Third, there are broad societal issues from profitable data integrity flaws.

Can we speak openly yet about the executives making money on big data technology with known integrity flaws that kill customers?

There’s really a strange element to this story from a product management decision flow. Nobody should want to end up where we are at today with this issue.

Boeing knew right away its design change impacted the handling of the product. They then added fixes in, without notifying their customers responsible for operating the product of the severity of a fix failure (crash).

I believe this is where and why the expanding number of investigations are being cited as “criminal” in nature.

  • Investigation of development and certification of the Boeing 737 MAX by the FAA and Boeing, by DoJ Fraud Section, with help from the FBI and the DoT Inspector General
  • Administrative investigation by the DoT Inspector General
  • DoT Inspector General hearings
  • FAA review panel on “certification of the automated flight-control system on the Boeing 737 MAX aircraft, as well as its design and how pilots interact with it”
  • Congressional investigation of “status of the Boeing 737 MAX” for US House Transportation and Infrastructure Committee’s Transportation and Infrastructure Committee

These investigations seem all to be getting at the sort of accountability I’ve been saying needs to happen for Facebook, which also suffered from integrity flaws in its product design. Will a top executive eventually be named? And will there be wider impact to engineering and manufacturing ethics in general? If the Grover Shoe Factory disaster is any indication, the answers should be yes.

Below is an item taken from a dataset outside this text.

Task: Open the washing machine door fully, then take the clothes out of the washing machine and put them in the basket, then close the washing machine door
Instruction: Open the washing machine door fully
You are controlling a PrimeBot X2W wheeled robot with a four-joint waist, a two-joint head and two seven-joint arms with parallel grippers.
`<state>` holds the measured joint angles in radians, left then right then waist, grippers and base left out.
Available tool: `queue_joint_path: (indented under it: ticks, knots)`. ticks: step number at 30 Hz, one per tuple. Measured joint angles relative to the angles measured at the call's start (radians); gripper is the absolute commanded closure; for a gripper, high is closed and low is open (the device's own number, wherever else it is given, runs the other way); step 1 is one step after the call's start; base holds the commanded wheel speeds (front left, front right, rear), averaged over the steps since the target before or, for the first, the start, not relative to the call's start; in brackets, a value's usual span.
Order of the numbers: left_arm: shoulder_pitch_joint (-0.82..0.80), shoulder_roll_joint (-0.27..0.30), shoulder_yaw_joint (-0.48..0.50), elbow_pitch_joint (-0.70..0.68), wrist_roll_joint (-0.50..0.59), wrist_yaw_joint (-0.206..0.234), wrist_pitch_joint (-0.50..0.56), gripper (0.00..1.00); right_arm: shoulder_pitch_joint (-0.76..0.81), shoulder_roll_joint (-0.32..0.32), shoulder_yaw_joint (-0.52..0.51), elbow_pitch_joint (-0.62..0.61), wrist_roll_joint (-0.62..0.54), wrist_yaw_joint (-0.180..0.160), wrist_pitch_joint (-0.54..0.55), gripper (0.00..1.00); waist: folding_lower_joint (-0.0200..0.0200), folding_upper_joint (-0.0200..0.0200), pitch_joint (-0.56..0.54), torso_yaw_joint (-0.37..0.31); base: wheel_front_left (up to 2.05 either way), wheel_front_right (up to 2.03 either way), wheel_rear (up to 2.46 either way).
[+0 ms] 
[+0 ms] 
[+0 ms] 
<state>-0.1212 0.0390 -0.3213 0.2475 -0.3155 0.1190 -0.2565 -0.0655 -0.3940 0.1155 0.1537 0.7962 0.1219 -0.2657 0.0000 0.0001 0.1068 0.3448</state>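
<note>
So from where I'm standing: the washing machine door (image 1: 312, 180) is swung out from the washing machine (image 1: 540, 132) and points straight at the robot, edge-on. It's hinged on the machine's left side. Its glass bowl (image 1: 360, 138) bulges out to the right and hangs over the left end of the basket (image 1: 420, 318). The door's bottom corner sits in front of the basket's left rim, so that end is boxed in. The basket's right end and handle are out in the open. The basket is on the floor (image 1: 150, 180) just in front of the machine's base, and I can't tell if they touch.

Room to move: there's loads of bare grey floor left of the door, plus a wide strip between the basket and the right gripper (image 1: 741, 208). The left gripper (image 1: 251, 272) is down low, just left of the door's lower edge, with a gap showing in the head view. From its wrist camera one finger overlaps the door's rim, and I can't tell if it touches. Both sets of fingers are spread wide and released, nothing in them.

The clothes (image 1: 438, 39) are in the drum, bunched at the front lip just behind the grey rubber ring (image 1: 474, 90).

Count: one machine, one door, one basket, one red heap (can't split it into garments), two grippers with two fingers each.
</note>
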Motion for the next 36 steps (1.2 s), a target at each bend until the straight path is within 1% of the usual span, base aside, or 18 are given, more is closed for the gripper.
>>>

In conclusion, if change in design is being deceptively presented, and the suffering of those impacted is minimized (because profits, duh), then we’re approaching a transportation regulatory moment that really is about software engineering. What may emerge is these software-based transportation risks, because fatalities, will bring regulation for software in general.

Even if regulation isn’t coming, the other new reality is buyers (airlines, especially outside the US and beyond the FAA) will do what Truman suggested in 1942: cancel contracts and buy from another supplier who can pass transparency/accountability tests.